The $5.25 billion Panama Canal expansion project, intended to accommodate Post-Panamax ships that are currently too big to pass through the current Canal, is scheduled to be operational by April 2016. According to the Panama Canal Authority, the project will increase the canal's annual capacity from 300 million tons of cargo to 600 million tons and will effectively triple the amount of cargo that can be brought on a single ship. The project will facilitate the burgeoning Asia-Americas trade by allowing more and bigger ships to pass through the canal and alleviating the canal's detainment problem; while 40 vessels are able to pass through the canal every day, 100 more will be on the waiting list.

"The expansion of the good news for Chinese shipping companies," says Wei Chunfeng, manager of the Panama branch of China Ocean Shipping Company. "The shipping cost of each TEU [twenty-foot equivalent unit] will be lower... To shipping companies, being able to transport more cargo at a lower cost is very important. Most Chinese products available in American supermarkets are shipped through the Panama Canal."

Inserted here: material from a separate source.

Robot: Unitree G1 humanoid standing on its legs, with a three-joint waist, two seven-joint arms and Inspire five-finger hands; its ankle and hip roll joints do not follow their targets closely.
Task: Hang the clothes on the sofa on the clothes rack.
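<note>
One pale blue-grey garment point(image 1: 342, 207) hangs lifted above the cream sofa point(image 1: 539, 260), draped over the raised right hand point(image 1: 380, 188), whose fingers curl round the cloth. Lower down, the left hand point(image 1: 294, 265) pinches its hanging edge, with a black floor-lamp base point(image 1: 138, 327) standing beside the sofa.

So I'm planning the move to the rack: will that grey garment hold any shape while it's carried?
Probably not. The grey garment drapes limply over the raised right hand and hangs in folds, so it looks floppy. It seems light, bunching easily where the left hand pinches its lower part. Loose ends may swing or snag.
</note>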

In addition to boosting Chinese exports to the Americas, the expansion of the canal should also boost the competitiveness of American exports to China. Agricultural produce from the Midwestern United States transported via the Mississippi River and from Brazil are likely to become cheaper to ship. The petroleum industry of the United States is also likely to benefit as natural gas and oil from the Gulf Coast becomes easier to ship. Liquefied natural gas (LNG) carriers, currently too big to pass through the canal, will soon be able to do so; this will make LNG cheaper for Asian buyers and greatly benefit involved companies such as Cheniere Energy (LNG  ), ConocoPhillips (COP  ), and Teekay LNG Partners (TGP  ). Venezuelan oil shipments to China can also expect shorter shipping times as oil tankers too big for the current canal shift away from their current routes through the Atlantic and Indian oceans. Energy prices will likely fall. While international shipping companies are likely to be the biggest benefactors, the expansion of the canal should benefit economic growth in Asia, Latin America, and the United States.

However, these economic benefits will not be spread evenly in the United States. According to a recent study by Boston Consulting Group, 10% of East Asia container traffic going to West Coast ports will be redirected to East Coast ports by 2020 thanks to the canal expansion. Goods that have high transportation costs, such as couches or tires, will likely be shipped directly to East Coast ports and moved to the Midwest, which means increased employment along eastern supply chains and distribution centers. East Coast ports ranging from Baltimore and Charleston are improving their infrastructure to take advantage of the situation. For example, the Port Authority of New York and New Jersey is spending $1.3 billion to raise the Bayonne Bridge that spans over the entryways into the marine terminals of Port Newark, Elizabeth and Howland Hook on Staten Island in order to accommodate the larger ships. Deep ports in the Caribbean such as Kingston in Jamaica are also likely to benefit from additional traffic.

Bayonne Bridge
Bayonne Bridge

Nonetheless, shipping costs are not the only important factor. Possible changes in canal fees and fuel costs may mitigate shifts away from the current West Coast intermodal freight transport system where goods are offloaded in West Coast ports and transported to the US interior via railway or truck. Goods more reliant on timely transit, such as fashion, will still be unloaded in West Coast ports. Yet companies that prefer to unload their goods at West Coast ports may still shift their supply chains eastward to minimize the risk of disruption by labor disputes, such as the one that caused gridlock in West Coast ports in late 2014.